§ **Activity**
In the records below, find every line that contains "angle" and list it.

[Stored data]

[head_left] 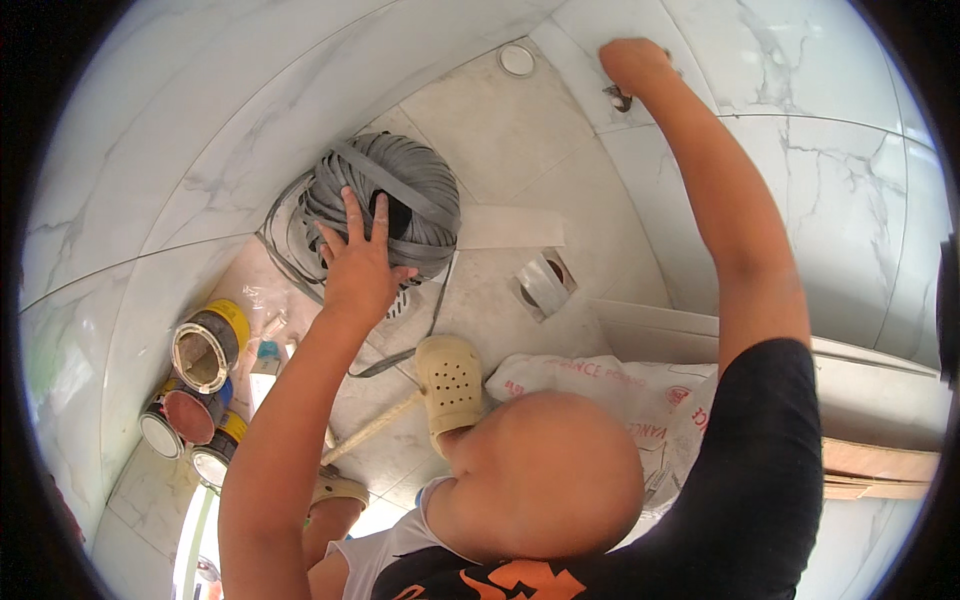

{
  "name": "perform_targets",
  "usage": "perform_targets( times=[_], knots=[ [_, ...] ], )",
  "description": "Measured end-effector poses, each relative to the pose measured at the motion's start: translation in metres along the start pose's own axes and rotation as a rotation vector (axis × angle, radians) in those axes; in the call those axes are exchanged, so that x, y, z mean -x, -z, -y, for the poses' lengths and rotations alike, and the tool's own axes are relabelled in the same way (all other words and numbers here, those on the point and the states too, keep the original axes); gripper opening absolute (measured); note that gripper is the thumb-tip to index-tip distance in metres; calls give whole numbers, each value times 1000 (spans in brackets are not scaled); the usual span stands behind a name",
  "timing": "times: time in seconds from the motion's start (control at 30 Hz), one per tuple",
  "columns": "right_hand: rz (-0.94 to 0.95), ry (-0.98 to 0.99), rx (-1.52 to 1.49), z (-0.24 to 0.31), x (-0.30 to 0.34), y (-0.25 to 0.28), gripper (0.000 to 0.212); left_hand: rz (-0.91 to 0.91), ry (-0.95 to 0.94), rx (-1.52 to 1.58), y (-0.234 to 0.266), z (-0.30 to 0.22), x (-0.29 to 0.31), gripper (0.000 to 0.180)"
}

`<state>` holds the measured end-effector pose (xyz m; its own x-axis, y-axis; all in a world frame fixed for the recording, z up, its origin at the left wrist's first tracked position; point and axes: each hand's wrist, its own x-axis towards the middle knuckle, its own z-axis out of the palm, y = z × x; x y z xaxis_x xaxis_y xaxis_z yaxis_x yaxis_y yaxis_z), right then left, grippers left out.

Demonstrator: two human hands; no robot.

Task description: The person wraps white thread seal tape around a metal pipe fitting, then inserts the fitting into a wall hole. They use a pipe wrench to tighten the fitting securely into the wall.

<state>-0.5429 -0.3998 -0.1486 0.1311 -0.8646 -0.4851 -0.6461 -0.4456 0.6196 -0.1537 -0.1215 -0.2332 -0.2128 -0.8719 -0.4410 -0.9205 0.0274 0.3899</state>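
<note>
My left hand (360, 262) lies with its fingers spread on a big wound ball of flat grey strapping (425, 180). The ball has a dark hole in its middle, close to my fingertips. Up at the far right, my right hand (637, 66) is closed against the marbled wall tile (690, 165). A small dark metal fitting (618, 98) shows on the wall just below that fist. What the fingers hold there is hidden behind the back of the hand.
Several paint cans (212, 345) stand at the left wall. A round white floor cap (517, 60) sits in the far corner. A tape roll (546, 284), a wooden stick (372, 428) and a white printed sack (590, 375) lie around my clog (450, 385). Boards (880, 400) lean at right.
</note>
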Motion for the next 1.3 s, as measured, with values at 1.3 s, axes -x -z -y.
perform_targets(
  times=[1.3],
  knots=[
    [-222,-475,-419,36,60,-54,23,8,1,54,0,5,5,105]
  ],
)
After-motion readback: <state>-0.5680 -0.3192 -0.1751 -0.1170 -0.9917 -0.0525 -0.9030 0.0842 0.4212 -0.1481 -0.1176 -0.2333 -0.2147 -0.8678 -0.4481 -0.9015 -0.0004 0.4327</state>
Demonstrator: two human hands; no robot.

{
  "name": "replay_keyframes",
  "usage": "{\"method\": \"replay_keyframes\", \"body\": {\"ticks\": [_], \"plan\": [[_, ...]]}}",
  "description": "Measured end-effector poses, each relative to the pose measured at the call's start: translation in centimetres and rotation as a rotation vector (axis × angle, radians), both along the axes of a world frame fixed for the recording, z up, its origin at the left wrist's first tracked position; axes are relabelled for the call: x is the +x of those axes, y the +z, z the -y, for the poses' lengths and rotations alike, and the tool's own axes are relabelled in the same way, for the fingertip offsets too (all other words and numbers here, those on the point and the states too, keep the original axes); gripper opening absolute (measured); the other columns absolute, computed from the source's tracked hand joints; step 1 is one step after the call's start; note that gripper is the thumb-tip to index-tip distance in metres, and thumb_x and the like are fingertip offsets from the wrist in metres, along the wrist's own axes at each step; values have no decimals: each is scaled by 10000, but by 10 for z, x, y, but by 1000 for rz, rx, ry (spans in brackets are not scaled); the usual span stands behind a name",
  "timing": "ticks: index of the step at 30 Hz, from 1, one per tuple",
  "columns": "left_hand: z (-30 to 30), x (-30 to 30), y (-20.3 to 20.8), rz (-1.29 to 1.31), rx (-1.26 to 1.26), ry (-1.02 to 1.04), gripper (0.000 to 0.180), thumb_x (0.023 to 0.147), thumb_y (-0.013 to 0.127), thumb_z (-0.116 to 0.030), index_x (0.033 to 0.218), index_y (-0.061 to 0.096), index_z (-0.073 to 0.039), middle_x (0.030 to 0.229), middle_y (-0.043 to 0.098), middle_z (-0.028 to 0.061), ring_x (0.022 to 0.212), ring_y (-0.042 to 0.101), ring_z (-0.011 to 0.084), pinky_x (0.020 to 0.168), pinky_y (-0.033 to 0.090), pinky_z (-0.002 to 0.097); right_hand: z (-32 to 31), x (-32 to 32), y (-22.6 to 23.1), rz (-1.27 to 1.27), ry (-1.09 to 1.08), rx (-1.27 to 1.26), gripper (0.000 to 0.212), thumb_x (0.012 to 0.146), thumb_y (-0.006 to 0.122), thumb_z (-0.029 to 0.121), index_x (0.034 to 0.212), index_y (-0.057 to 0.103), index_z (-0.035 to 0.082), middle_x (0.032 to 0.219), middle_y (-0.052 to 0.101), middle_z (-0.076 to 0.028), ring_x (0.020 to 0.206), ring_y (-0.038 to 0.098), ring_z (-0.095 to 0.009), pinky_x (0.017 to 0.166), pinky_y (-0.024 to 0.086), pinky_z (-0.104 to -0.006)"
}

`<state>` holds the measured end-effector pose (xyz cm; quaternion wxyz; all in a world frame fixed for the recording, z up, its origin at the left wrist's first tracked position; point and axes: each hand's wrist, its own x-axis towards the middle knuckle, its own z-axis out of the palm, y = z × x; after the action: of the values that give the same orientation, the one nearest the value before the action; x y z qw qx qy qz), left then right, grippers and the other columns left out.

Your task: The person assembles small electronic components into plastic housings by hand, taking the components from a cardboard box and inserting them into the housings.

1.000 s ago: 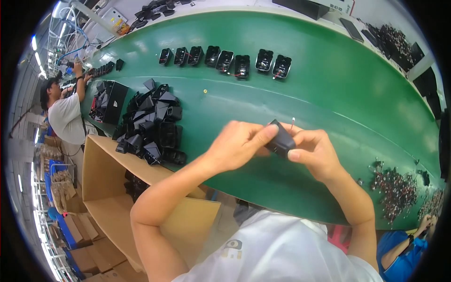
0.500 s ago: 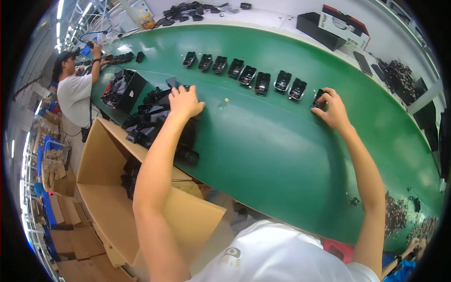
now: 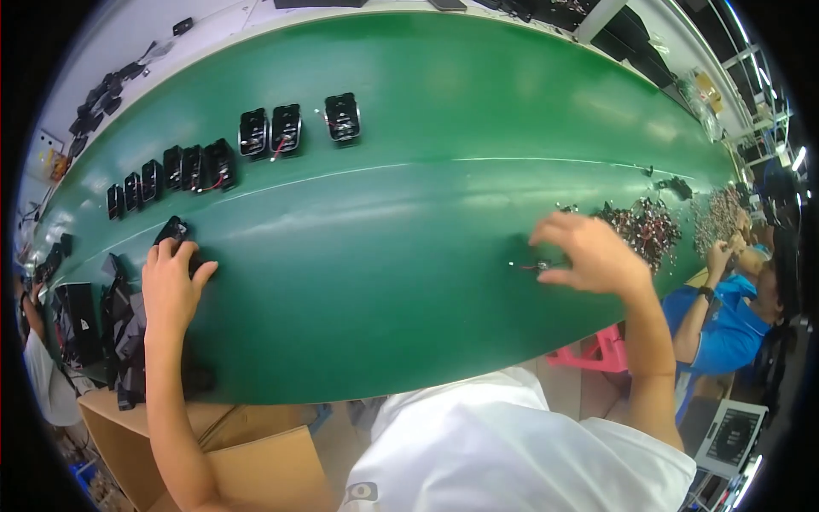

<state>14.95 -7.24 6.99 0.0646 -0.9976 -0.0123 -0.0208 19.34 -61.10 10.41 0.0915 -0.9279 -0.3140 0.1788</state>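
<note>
On the left of the green table [image 3: 384, 324], my left hand [image 3: 173, 286] has its fingers curled round a black plastic housing [image 3: 173, 229]. It is beside a heap of black housings [image 3: 128, 328]. Over to the right, my right hand [image 3: 593, 254] has thumb and fingers apart above a small part with a thin wire [image 3: 543, 266], which lies on the table between them. A pile of small wired parts [image 3: 644, 230] is just beyond that hand. Several black housings stand in a row along the far side, the rightmost housing [image 3: 342, 118] set slightly apart; red wires show in some.
An open cardboard box [image 3: 264, 465] stands below the table's near left edge. At the right, a person in blue [image 3: 734, 316] works by another pile of small parts [image 3: 715, 218]. A pink stool [image 3: 597, 352] is under the near right edge. Another person [image 3: 43, 375] is at far left.
The view has swung to the right. My right hand has let go of the housing at the row's end and moved to the small parts. My left hand now holds a housing beside the heap.
</note>
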Motion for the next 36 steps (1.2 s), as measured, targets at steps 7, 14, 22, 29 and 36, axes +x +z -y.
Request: {"method": "replay_keyframes", "body": {"ticks": [7, 14, 22, 29, 36], "plan": [[34, -2, -6, 179, -73, -309, 273, 803, 781, -236, 765, 669, 10, 1265, 606, 180, 1281, 502, 392, 983, 445, 472, -7, -33, -39, 50, -222, 294, 236, 780, 773, -2, 984, 657, 22, 961, 646, -104, 719, 689, -226, 675, 555, -338], [96, -13, 15, -357, -1424, 176, 368, 1072, 478, -343, 897, 539, -26, 827, 691, 166, 675, 696, 250, 601, 558, 334, -62, -22, -50, -186, -207, 811, 116, 811, 722, -74, 903, 682, -15, 1013, 693, -125, 813, 702, -197, 763, 584, -303], [118, -24, 1, -997, -1625, 336, 399, 1025, 565, -334, 1315, 473, -77, 1078, 659, 140, 814, 707, 228, 683, 588, 327, -134, -24, -26, -234, 104, 1126, 171, 773, 746, -91, 899, 742, 25, 988, 680, -130, 887, 710, -230, 783, 601, -322], [129, -28, 17, -900, -1628, -322, 846, 854, 779, -190, 1535, 291, -73, 1368, 500, 118, 1214, 551, 205, 1000, 472, 343, -169, -26, -26, 42, 291, 1022, 224, 718, 790, -75, 896, 725, 44, 980, 730, -91, 817, 713, -242, 708, 593, -312], [125, -26, 46, -845, -1430, -246, 895, 756, 753, -149, 1522, 293, -95, 1190, 619, 139, 1032, 617, 221, 900, 517, 355, -178, -14, -15, 79, 316, 1077, 269, 688, 800, -85, 904, 720, 55, 940, 740, -82, 803, 707, -244, 680, 577, -315]]}}
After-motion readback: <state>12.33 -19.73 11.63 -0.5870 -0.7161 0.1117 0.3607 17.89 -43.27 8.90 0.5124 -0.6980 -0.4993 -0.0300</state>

§ **Finished task**
  "description": "Measured end-effector poses, each relative to the pose measured at the motion's start: translation in metres along the start pose's own axes and rotation as a rotation vector (axis × angle, radians) in those axes; in the call those axes are exchanged, so that x, y, z mean -x, -z, -y, for the poses' lengths and rotations alike, and the tool's own axes are relabelled in the same way (all other words and numbers here, those on the point and the states too, keep the original axes); gripper opening absolute (measured); note that gripper is the thumb-tip to index-tip distance in metres; calls give whole numbers, each value times 1000 (spans in brackets are not scaled); the usual span stands behind a name",
  "description": "Measured end-effector poses, each relative to the pose measured at the call's start: translation in centimetres and rotation as a rotation vector (axis × angle, radians), both along the axes of a world frame fixed for the recording, z up, its origin at the left wrist's first tracked position; axes are relabelled for the call: x is the +x of those axes, y the +z, z the -y, for the poses' lengths and rotations alike, and the tool's own axes are relabelled in the same way, for the fingertip offsets too (all other words and numbers here, those on the point and the states too, keep the original axes); gripper opening absolute (measured); the other columns absolute, computed from the source's tracked hand joints; step 1 is one step after the call's start; note that gripper is the thumb-tip to index-tip distance in metres, and thumb_x and the like are fingertip offsets from the wrist in metres, along the wrist's own axes at each step; values have no decimals: each is scaled by 10000, but by 10 for z, x, y, but by 1000 for rz, rx, ry (spans in brackets are not scaled); the usual span stands behind a name",

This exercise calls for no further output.